Thursday, July 24, 2014

Should Astronauts And Cosmonauts Carry Firearms To Space With Them?

Though no space exploration agency officially admits that this is part and parcel of their operational policy but are there “incidental precedents” that necessitating astronauts and cosmonauts to carry firearms with them to space? 

By: Ringo Bones 

Just imagine the Soyuz capsule or any other human astronaut ferrying space exploration vehicle while returning to Earth from the International Space Station suddenly develop problems from their ballistic computer that inadvertently resulted in landing off-course hundreds of miles from their intended landing site and what if said astronauts suddenly find themselves in the middle of a conflict zone or remote wilderness area? Would one ask if they have the appropriate guns with them to defend themselves? Though I’ve been wishing since as far back as 1992 after seeing a somewhat similar scenario on the TV series Seaquest DSV and during 2005 after not seeing such scenarios featured in various “War on Terror” era action TV series such as The Unit, 24 or The E-Ring to pitch such a military operation scenario to rescue stranded astronauts held hostage on the Taliban controlled parts of Helmand Province in Afghanistan or North Korea. Even though not a single NASA director or the top brass at the current Russian Space Program both officially and openly discuss on allowing astronauts and cosmonauts the requisite firearms with them to space but should astronauts and cosmonauts carry appropriate firearms and other weapons systems in order to defend themselves whenever they got “stranded” in a hostile environment here on Earth and not just in case they meet hostile green or gray-skinned extra-terrestrial biological beings? 

The April 2008 Soyuz Space Capsule landing hundreds of miles off-course incident, though fortunately not in a hostile warzone or into a very remote Siberian wilderness may have saved mission commander PeggyWhitson and team from contemplating such a somewhat “unthinkable” scenario but back in 2010, someone managed to leak on the internet that carrying firearms with them to space has been part and parcel with Soviet-era cosmonauts since the early years of the “Space Race”. Since 1965, Soviet era Russian cosmonauts began carrying compact version shotguns with them on their space missions after a few months before a Soyuz capsule returning from Earth orbit landed hundreds of miles off-course from its intended landing spot in Kazakhstan and instead landed in a very remote spot in Northern Siberia. It took the then Soviet Air Force 3 days to reach the stranded cosmonauts and for a few nights only used the onboard flare guns to defend them from an incident involving being attacked by wolves. 
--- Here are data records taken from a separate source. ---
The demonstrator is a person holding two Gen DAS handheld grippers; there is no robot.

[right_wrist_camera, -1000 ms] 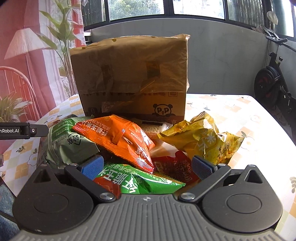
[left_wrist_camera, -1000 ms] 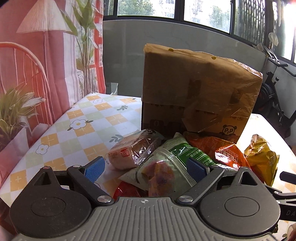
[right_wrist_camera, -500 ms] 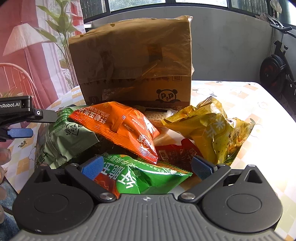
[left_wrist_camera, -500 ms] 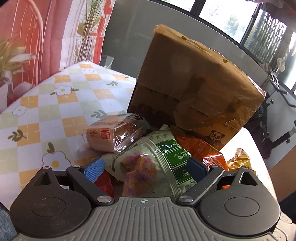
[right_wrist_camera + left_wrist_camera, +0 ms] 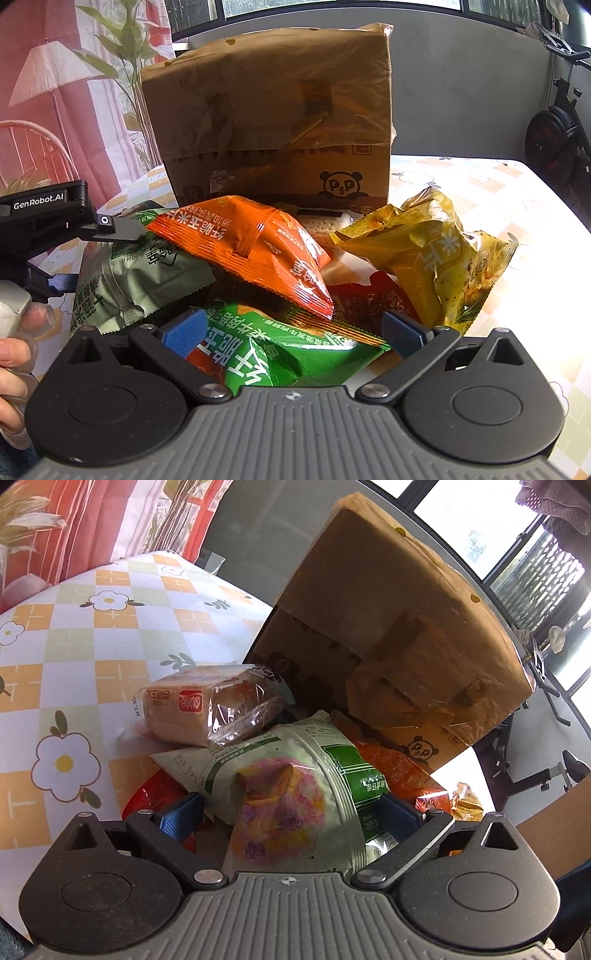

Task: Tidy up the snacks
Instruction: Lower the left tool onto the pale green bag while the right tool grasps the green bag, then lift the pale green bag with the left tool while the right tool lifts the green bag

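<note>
Checked, flowered tablecloth (image 5: pixel 74 635) carries a snack pile before a cardboard box (image 5: pixel 273 122). Left gripper (image 5: pixel 291 812) is spread wide around the pale green bag (image 5: pixel 295 775), pads not touching. Right gripper (image 5: pixel 293 330) gapes over the bright green bag (image 5: pixel 280 350), grasping nothing; orange bag (image 5: pixel 251 243) lies beyond.

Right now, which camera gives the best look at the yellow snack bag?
The right wrist view: the yellow snack bag lies crumpled in plain sight right of the orange bag. The left wrist view catches only a sliver of it.
</note>
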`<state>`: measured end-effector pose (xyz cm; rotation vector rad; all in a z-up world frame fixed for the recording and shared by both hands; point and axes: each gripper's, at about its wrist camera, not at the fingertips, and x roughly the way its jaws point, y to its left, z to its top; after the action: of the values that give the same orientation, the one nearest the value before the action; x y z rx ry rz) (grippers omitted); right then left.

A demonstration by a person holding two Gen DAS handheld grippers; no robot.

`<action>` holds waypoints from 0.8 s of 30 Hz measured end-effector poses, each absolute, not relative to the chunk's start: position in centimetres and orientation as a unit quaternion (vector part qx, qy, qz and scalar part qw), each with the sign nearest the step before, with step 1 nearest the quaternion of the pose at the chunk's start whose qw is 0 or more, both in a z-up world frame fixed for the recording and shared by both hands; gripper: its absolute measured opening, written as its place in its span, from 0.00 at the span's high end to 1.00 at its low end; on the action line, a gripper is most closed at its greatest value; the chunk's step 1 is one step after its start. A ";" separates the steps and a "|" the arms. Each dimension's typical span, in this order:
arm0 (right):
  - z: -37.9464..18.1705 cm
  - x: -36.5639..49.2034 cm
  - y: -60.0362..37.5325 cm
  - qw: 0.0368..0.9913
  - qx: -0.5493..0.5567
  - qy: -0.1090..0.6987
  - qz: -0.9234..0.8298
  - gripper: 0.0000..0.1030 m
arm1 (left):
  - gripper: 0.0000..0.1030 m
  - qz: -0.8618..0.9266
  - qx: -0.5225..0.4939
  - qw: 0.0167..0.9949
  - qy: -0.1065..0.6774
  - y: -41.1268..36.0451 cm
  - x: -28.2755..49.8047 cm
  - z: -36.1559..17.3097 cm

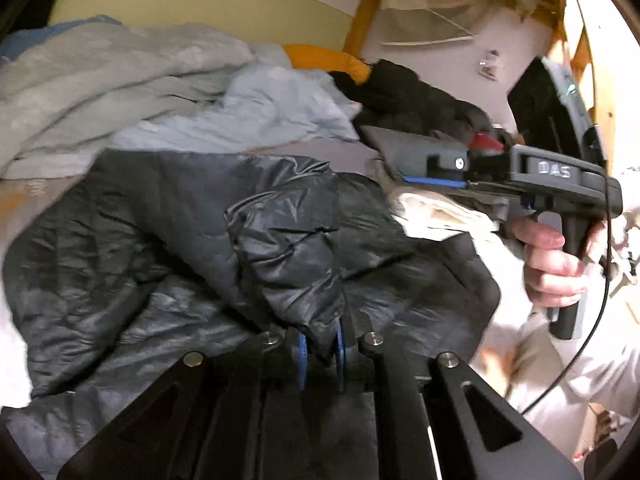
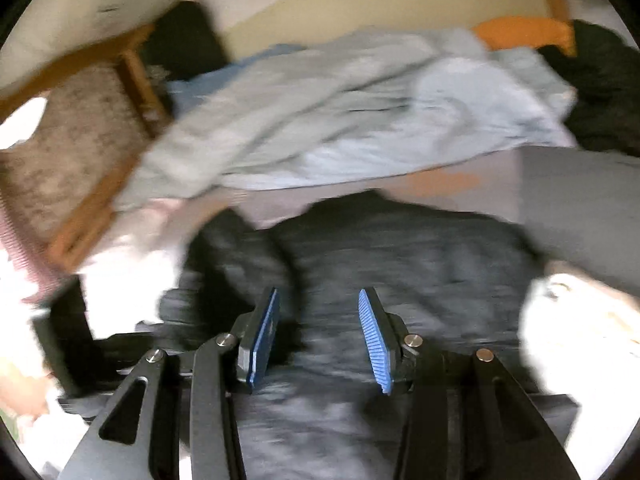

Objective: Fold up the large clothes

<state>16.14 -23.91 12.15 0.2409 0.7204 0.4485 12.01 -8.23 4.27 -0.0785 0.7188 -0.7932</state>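
- Dark quilted jacket (image 1: pixel 168 240) lies crumpled across the bed, filling the middle of both views.
- Left gripper (image 1: pixel 322 350) has its blue pads nearly together, clamped on a raised fold of the jacket that stands up between them.
- Pale blue bedding (image 1: pixel 120 92) is heaped behind the jacket, near the wall.
- Right gripper (image 2: pixel 318 340) has its jaws partly apart, blue pads (image 2: pixel 374 340) clear of each other, with nothing between them; jacket fabric shows below, contact unclear through the blur.
- From the left wrist view, a hand (image 1: pixel 556 264) grips the right gripper's handle at the jacket's right edge, over a cream cloth (image 1: pixel 436 212).
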 end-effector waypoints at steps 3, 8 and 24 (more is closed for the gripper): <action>12.0 15.5 -21.8 0.894 0.095 0.348 0.267 0.58 | 0.91 -0.384 -0.022 0.853 0.352 -8.3 10.8 3.2; 10.0 15.5 -19.1 0.867 0.088 0.382 0.308 0.58 | 0.91 -0.400 -0.009 0.843 0.360 -8.9 9.8 2.4; 10.8 16.6 -23.3 0.935 0.066 0.335 0.101 0.91 | 0.62 -0.339 0.053 0.885 0.315 -7.7 8.3 5.0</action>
<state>16.62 -23.26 10.75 0.1347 0.6847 0.2061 8.33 -7.70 4.96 0.1102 0.6551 -0.7048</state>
Some of today’s kids often quip the most often quoted answer that these astronauts are “non-combatants” and “are protected under international law” unbeknown to these kids who probably never been in a camping trip never mind part of their local Boy Scouts that “existing international laws and treaties” can never prevent astronauts, offshore oil rig workers, freight ship crew, etc. from having their heads cleanly blown off from a 666-Grain .50 caliber bullet travelling at 3,000-feet-per-second or being killed by wild animals like bears and wolves – never mind held for ransom for millions of dollars. With existing precedents and events, don’t be alarmed if NASA astronauts began to be seen with the same firearms being carried by NASA security personnel – like the Knights Armament Company’s Personal Defense Weapon / PDW with them whenever they go to and return from the International Space Station.